Gabapentin Enacarbil for Treatment of Restless Legs Syndrome in Adults

Abstract

To review the pharmacology, pharmacokinetics, clinical efficacy, adverse effects, drug interactions, precautions, dosing recommendations, and patient counseling for gabapentin enacarbil for the treatment of restless legs syndrome (RLS) in adults. A literature search was conducted using the terms gabapentin enacarbil, XP13512/GSK1838262, and restless legs syndrome. MEDLINE, Books@Ovid, Journals@Ovid Full Text, BIOSIS Previews, and EMED databases were the primary search sites (2004-October 2011). All English-based articles and abstracts obtained from the literature searches were reviewed. Additional information was obtained from references cited in the articles. All gabapentin enacarbil information related to RLS was considered. Study selection included human trials evaluating safety and efficacy of gabapentin enacarbil for the treatment of RLS. Gabapentin enacarbil is a prodrug of gabapentin that is Food and Drug Administration (FDA) approved for the treatment of moderate-to-severe primary RLS in adults.
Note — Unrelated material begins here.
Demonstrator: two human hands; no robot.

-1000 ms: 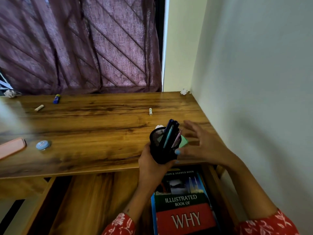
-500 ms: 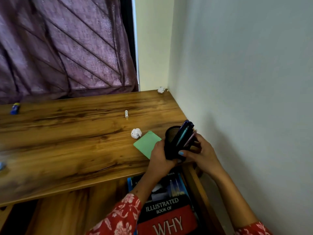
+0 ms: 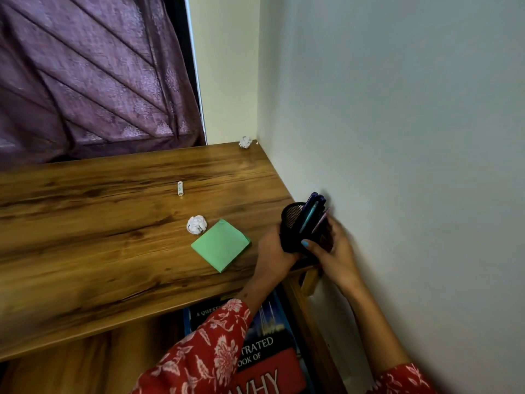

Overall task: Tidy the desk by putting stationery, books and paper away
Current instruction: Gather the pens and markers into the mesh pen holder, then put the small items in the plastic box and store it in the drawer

In placebo-controlled trials, gabapentin enacarbil demonstrated efficacy in reducing the symptoms of RLS. Most clinical trials assessed gabapentin enacarbil at dosages greater than the FDA-approved 600-mg dosage. For the approved dose of 600 mg, the most commonly reported adverse effects are somnolence and dizziness. Clinical trials have evaluated gabapentin enacarbil for safety and efficacy in treating moderate-to-severe RLS symptoms for up to 64 weeks. It offers a pharmacokinetic advantage over gabapentin by having improved absorption and a longer duration of action, but clinically significant differences are yet to be determined. Potential disadvantages of gabapentin enacarbil include cost, concerns of suicide risk and pancreatic cancer, and a lack of data for the FDA-approved 600-mg dosage. Overall, gabapentin enacarbil is a viable therapeutic option for adults with moderate-to-severe RLS for whom more conventional therapies have failed.